**Task brief**
Return the run of lines below that opens with the line containing "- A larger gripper" and closes with the line containing "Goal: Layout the", keeping each one exact.

Input data: Begin

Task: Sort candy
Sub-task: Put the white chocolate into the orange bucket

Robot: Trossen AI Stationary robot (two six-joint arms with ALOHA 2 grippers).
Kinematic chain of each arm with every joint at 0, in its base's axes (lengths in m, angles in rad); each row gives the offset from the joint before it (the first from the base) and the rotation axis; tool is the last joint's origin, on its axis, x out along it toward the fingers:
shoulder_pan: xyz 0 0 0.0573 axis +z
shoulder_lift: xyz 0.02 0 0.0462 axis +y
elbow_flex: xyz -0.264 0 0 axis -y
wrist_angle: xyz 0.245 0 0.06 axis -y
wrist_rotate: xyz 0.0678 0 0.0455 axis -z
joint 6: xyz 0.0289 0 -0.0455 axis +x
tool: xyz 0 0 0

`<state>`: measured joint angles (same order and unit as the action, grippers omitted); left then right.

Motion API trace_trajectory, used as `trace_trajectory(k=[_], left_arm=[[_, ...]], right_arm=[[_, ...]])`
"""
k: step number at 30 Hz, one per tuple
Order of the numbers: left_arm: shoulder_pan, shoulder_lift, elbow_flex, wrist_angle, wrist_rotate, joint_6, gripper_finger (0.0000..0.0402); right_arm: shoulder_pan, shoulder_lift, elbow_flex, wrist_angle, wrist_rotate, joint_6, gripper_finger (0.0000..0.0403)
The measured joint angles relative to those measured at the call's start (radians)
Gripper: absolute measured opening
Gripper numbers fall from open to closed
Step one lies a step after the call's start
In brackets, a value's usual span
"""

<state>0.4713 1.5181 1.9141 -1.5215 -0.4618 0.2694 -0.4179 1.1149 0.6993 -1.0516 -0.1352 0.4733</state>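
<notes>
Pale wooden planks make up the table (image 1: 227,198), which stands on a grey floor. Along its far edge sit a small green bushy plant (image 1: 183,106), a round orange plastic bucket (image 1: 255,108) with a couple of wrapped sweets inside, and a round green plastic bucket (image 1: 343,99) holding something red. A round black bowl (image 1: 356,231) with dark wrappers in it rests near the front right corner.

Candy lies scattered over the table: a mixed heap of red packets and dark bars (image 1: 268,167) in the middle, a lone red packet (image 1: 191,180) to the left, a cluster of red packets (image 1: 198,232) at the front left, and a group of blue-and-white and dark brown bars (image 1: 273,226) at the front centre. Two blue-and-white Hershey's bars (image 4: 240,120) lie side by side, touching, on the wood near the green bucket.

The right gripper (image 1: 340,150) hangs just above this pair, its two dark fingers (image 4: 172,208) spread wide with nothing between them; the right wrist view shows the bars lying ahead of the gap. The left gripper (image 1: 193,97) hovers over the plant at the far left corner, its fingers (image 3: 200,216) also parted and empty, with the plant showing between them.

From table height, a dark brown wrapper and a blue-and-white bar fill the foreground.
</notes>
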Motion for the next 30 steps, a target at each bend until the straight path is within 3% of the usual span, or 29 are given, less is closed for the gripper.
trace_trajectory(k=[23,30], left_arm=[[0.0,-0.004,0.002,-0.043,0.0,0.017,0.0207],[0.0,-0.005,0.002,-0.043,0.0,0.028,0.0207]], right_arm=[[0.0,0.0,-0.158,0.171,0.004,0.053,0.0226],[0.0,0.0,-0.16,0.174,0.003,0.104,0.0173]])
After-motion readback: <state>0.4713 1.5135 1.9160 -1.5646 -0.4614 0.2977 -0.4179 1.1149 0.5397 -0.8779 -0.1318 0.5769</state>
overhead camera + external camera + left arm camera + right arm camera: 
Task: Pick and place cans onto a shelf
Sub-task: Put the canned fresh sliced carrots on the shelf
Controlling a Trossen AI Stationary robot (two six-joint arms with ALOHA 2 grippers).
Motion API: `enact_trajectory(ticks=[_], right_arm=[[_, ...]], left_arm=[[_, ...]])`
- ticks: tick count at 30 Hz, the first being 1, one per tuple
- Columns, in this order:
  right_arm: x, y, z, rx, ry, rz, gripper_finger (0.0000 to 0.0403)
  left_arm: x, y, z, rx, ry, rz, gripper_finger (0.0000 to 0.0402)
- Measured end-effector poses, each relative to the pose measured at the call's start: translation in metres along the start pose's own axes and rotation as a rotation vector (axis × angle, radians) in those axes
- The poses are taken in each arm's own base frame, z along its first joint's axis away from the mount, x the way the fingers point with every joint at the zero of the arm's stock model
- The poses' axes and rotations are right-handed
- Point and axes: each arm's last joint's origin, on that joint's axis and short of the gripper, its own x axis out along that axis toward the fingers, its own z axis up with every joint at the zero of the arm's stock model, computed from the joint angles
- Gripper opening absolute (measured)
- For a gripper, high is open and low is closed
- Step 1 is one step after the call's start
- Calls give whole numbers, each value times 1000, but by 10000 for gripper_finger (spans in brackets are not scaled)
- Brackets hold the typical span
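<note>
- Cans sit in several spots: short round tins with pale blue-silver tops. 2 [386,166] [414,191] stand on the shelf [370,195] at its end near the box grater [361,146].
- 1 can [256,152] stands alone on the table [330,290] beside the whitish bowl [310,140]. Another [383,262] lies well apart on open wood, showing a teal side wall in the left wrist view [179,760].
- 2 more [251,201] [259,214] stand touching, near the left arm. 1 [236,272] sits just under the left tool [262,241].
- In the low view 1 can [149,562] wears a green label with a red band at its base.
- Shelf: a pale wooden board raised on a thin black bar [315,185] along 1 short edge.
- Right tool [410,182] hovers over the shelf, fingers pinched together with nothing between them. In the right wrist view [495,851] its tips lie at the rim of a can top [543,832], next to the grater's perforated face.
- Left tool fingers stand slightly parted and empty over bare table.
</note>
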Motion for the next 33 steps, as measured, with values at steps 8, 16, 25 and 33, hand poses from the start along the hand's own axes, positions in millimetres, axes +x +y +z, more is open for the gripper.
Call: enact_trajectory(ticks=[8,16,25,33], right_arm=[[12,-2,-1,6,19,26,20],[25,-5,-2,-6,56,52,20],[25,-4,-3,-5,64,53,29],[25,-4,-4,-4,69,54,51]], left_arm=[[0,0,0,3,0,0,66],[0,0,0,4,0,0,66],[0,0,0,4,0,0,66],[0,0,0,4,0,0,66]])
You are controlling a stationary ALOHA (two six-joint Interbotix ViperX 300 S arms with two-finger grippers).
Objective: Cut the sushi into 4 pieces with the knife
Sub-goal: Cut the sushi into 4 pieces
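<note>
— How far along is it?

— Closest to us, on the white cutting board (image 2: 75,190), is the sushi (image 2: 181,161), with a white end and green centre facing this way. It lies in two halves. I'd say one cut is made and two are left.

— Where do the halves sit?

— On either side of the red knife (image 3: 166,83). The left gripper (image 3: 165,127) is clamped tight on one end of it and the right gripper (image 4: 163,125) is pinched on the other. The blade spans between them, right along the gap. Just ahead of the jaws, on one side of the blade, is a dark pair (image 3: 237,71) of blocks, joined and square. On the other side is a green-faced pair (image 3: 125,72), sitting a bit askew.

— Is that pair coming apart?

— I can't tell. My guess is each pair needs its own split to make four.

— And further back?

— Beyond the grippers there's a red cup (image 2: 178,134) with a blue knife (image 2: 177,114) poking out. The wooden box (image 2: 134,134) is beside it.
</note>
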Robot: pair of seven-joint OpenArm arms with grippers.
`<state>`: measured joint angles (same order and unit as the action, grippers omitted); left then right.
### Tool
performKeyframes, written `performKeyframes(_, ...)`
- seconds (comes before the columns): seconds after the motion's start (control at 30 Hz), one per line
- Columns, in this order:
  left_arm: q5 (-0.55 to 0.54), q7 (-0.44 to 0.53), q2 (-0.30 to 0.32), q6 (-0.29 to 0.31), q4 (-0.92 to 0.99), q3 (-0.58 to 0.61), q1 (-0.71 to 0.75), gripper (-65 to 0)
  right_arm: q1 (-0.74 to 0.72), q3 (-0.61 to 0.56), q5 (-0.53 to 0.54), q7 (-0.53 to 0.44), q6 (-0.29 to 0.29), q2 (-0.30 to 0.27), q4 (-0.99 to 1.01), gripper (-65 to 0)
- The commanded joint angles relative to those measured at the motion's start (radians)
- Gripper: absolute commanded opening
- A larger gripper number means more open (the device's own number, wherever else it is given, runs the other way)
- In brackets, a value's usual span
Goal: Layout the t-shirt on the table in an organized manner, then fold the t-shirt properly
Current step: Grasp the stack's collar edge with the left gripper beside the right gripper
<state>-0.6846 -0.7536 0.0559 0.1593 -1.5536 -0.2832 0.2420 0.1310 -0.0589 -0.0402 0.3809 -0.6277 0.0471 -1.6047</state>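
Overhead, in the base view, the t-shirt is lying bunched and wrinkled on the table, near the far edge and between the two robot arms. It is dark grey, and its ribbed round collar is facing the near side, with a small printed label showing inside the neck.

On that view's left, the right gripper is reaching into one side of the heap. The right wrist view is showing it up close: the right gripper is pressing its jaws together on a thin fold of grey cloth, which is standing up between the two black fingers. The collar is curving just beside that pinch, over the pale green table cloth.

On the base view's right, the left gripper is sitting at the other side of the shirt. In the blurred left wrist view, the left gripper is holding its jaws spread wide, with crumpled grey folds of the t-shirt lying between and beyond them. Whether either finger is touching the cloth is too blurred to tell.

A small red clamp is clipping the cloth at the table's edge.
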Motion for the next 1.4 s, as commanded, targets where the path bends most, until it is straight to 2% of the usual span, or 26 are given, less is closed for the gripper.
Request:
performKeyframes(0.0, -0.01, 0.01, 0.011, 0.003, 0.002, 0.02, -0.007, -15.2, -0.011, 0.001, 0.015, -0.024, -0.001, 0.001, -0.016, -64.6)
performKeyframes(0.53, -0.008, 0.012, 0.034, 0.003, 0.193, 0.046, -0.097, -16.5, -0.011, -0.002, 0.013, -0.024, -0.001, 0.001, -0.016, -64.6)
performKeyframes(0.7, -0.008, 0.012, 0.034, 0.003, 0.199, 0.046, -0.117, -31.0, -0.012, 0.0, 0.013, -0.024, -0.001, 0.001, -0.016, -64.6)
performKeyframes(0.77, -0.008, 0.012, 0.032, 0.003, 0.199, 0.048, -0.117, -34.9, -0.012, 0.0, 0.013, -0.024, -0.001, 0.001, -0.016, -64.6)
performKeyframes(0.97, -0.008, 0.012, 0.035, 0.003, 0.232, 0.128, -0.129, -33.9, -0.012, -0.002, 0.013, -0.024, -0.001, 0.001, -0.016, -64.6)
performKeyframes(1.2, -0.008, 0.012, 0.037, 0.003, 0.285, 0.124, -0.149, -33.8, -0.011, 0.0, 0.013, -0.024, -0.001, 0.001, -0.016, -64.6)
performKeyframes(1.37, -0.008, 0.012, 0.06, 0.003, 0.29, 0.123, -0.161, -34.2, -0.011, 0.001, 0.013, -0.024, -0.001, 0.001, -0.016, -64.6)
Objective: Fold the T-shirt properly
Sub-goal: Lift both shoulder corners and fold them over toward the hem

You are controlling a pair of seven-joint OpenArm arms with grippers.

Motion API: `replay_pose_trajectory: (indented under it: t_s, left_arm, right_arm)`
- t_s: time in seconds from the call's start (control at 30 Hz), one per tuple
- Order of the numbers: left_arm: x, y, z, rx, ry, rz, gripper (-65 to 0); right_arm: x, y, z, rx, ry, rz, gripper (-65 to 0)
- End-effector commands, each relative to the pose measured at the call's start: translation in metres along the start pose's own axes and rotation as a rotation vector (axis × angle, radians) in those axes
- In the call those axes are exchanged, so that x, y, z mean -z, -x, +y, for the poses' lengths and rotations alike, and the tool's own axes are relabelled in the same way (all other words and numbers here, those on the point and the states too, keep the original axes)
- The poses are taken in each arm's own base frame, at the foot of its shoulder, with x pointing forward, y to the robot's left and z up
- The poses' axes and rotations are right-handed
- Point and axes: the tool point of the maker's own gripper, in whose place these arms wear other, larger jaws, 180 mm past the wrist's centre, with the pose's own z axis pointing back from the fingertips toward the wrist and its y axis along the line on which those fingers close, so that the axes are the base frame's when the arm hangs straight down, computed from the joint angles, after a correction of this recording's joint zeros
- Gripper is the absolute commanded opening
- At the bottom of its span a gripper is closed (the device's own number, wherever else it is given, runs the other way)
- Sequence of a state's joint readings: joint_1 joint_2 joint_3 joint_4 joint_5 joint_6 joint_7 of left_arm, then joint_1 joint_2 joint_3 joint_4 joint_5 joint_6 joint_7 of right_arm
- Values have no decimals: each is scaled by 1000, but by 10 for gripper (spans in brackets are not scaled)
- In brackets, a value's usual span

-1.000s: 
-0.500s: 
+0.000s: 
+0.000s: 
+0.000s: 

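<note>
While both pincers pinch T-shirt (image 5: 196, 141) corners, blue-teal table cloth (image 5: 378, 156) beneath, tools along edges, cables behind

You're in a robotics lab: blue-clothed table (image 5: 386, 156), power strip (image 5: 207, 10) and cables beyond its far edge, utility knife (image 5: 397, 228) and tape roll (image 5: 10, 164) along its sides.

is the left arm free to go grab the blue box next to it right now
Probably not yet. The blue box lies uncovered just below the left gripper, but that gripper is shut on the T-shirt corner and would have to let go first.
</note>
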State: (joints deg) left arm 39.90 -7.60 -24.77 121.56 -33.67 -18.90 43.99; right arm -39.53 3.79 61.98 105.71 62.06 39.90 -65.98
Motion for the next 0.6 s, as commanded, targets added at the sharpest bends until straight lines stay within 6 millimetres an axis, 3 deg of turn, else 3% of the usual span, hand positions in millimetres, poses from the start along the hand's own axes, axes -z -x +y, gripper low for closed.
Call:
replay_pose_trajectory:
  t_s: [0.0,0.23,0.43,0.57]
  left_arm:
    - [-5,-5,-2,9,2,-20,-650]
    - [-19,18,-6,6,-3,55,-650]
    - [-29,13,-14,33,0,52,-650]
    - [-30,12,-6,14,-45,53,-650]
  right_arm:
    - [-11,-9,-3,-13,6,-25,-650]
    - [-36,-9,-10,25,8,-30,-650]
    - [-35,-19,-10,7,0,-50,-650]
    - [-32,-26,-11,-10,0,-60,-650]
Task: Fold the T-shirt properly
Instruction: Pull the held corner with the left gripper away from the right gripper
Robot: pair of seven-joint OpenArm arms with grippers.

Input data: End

**Expected output**
- A larger gripper number means more open (the device's own number, wherever else it is given, runs the other way)
- In brackets, a value's usual span
Goal: Layout the t-shirt on the table in an organized manner, then fold the t-shirt properly

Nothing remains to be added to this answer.